Your goal: Note on the material below: return exactly the lines from the line that holds "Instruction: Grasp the" through the line that holds "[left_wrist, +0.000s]", and leave out each picture.

Information supplied:
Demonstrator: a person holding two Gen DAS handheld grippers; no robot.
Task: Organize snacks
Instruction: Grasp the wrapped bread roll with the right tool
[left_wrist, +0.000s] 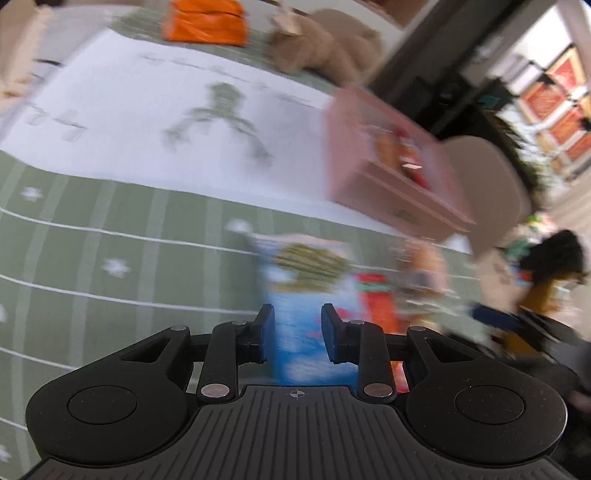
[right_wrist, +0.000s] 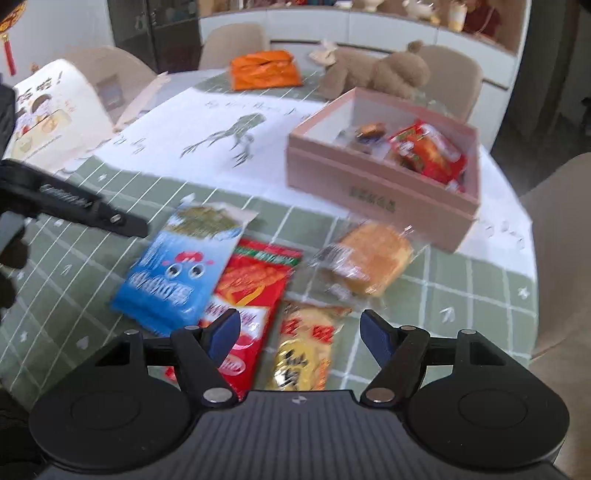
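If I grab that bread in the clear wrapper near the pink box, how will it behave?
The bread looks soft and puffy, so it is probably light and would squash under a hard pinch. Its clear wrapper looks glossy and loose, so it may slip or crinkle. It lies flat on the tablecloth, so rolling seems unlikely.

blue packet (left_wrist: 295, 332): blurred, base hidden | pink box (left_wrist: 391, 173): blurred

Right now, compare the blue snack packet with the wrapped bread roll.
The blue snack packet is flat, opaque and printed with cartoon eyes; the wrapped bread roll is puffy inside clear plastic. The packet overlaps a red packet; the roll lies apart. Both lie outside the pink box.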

Written answer:
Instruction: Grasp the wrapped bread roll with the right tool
[left_wrist, +0.000s] 

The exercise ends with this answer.